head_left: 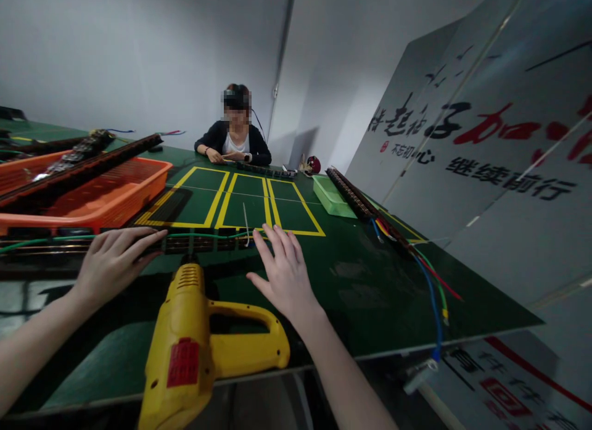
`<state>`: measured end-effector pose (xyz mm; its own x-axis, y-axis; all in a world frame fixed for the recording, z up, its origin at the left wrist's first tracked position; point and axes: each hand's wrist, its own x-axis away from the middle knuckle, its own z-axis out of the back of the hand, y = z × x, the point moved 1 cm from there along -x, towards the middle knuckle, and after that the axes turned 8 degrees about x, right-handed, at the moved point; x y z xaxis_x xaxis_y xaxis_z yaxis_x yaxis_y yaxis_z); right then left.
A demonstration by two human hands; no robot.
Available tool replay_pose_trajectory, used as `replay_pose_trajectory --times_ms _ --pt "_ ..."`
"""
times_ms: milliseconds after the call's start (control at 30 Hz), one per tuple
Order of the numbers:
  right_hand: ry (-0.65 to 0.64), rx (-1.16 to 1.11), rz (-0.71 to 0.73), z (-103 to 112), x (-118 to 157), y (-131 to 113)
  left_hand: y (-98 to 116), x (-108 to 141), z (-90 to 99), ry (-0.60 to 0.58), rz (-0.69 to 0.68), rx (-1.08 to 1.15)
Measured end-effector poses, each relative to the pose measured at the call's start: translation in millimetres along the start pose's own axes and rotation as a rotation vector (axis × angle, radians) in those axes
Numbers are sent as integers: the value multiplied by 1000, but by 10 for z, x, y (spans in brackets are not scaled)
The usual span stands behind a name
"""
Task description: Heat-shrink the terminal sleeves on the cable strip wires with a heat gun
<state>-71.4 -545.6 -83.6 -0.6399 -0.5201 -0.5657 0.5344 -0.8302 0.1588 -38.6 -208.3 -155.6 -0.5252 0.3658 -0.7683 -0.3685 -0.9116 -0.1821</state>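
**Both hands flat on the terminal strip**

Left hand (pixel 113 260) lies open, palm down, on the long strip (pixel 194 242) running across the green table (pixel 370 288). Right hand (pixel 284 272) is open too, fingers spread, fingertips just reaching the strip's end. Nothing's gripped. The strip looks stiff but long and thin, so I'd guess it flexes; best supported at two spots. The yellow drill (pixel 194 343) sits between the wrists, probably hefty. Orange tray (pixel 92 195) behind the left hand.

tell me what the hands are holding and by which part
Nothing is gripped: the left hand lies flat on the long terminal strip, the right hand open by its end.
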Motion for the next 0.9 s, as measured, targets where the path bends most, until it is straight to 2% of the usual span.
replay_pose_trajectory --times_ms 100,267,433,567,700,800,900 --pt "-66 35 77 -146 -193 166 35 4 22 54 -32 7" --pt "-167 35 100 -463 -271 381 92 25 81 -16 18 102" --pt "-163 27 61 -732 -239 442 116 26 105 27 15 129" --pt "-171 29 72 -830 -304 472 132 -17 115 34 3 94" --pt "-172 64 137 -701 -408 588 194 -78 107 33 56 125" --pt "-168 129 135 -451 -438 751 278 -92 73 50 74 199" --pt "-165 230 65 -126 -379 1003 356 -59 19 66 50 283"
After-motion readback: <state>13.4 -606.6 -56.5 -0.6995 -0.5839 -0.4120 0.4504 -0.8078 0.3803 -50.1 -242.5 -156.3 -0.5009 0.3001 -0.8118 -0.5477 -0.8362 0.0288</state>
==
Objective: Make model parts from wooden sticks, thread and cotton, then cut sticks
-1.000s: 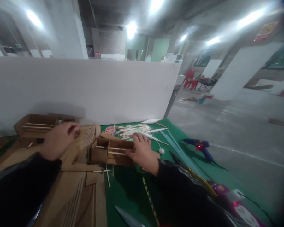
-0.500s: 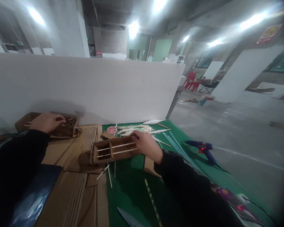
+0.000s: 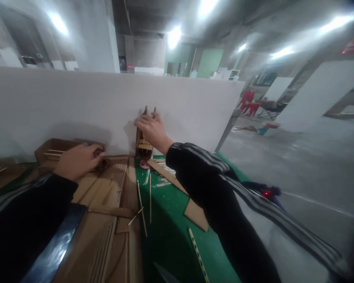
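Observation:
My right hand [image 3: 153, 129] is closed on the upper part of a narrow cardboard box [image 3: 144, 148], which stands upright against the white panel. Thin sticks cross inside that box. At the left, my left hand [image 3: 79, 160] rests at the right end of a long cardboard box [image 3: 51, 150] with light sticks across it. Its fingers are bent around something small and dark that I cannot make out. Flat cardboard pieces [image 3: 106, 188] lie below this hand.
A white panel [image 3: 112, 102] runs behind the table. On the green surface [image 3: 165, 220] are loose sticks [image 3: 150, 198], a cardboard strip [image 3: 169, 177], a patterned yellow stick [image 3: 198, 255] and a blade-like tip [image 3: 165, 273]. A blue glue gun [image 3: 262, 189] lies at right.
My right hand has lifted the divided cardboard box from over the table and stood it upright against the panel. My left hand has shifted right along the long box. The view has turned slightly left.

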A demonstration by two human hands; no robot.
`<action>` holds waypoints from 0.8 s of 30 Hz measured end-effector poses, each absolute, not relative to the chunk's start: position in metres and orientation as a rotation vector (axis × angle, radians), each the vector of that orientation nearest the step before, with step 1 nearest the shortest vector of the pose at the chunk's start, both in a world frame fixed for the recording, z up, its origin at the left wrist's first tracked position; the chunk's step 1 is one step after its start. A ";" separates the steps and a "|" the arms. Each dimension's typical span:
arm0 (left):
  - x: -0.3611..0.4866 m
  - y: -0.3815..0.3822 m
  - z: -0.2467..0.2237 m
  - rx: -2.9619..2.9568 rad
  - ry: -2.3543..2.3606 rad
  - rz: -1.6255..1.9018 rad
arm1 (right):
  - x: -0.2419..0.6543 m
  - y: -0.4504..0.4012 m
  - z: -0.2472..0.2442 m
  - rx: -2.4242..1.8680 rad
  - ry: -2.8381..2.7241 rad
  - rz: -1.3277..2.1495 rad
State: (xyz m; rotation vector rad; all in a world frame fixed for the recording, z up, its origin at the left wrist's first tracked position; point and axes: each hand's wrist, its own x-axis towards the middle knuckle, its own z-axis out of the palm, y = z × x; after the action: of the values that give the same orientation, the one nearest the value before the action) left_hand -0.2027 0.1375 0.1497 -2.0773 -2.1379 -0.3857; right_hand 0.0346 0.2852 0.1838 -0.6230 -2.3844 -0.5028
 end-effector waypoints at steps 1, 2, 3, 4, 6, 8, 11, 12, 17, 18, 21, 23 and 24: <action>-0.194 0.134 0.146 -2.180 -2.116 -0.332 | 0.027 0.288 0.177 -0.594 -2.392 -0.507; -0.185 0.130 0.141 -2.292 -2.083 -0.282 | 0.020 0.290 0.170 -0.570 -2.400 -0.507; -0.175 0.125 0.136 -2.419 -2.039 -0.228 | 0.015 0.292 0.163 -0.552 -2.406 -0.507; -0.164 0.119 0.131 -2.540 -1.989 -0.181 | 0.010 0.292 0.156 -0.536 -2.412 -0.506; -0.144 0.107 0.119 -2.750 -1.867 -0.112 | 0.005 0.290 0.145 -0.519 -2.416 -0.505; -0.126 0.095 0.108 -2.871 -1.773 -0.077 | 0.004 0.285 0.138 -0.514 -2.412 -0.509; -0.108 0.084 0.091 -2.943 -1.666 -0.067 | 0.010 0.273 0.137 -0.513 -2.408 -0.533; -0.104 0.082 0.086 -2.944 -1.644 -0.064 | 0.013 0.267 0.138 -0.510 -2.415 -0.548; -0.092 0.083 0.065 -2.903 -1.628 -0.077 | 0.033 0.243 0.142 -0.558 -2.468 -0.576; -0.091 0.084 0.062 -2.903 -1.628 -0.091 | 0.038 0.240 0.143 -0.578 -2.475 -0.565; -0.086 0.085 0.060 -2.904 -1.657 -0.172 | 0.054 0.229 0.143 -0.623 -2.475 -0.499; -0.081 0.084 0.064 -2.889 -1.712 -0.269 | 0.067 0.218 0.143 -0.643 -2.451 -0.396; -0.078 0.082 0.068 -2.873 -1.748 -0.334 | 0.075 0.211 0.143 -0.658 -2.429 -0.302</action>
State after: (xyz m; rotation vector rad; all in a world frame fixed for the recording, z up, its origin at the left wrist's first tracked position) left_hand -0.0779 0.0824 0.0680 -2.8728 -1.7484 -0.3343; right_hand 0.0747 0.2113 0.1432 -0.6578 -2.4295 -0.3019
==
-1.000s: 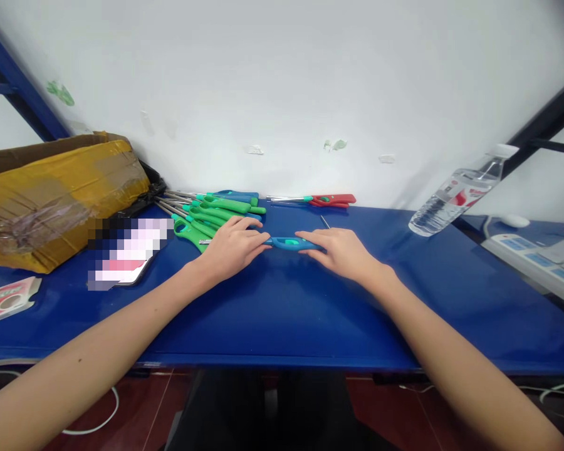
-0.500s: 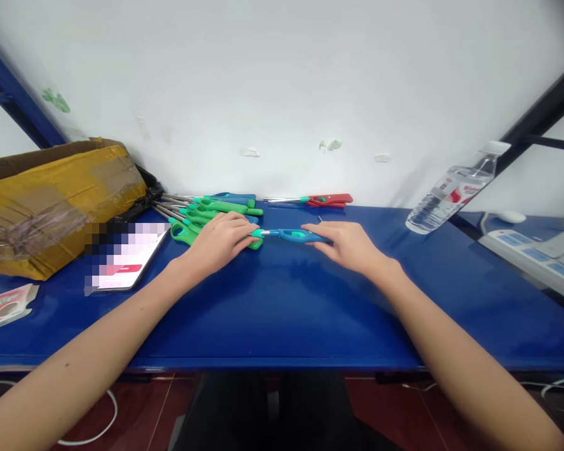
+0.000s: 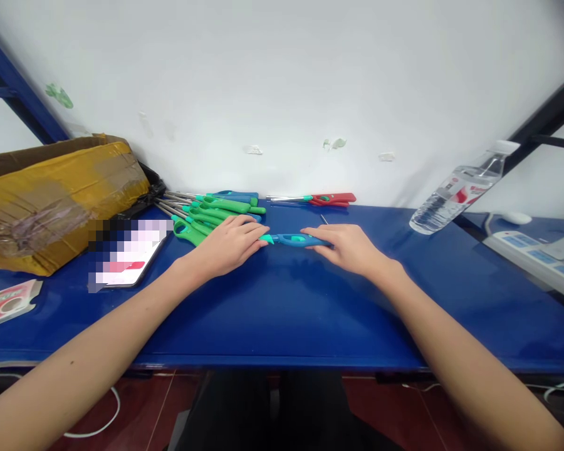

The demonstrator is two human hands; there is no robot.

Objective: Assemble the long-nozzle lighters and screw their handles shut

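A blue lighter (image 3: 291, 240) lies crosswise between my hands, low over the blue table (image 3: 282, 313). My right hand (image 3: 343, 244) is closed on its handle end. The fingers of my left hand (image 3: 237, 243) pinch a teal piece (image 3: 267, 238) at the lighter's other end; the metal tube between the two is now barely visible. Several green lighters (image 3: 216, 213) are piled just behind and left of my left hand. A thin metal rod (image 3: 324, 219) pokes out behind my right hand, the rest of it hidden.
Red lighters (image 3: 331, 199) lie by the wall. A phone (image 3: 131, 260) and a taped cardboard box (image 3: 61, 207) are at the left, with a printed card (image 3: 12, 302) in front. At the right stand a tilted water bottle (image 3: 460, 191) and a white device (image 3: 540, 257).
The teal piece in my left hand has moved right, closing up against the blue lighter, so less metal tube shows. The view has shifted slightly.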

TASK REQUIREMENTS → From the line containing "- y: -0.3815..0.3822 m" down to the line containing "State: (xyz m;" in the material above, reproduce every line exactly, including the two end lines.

OUTPUT FOR THIS EXERCISE →
  - y: -0.3815..0.3822 m
  - z: -0.2467..0.2237 m
  - rx: -2.9619..2.9568 rad
  - ry: -2.3543..2.3606 rad
  - rz: -1.6255..1.9018 rad
arm1 (right):
  - x: -0.2419..0.6543 m
  - y: -0.4504..0.4012 m
  - z: -0.2472..0.2442 m
  - rx: -2.4242..1.8680 rad
  - ry: -2.8381..2.7241 rad
  - rz: -1.3277..2.1495 rad
State: (xyz m; rotation vector rad; all in a world frame fixed for the recording, z up, its origin at the left wrist's first tracked position; point and axes: each hand's wrist, its own x-axis towards the middle knuckle, its own z-axis out of the palm, y = z × x; after the action: of the values that give the same orientation, the one nearest the value before the action) left_hand -0.2027 0.1375 0.1497 -2.0773 -2.1379 -0.3857; right_hand 0.0346 0.2852 0.1838 -0.6230 -2.3844 -0.5028

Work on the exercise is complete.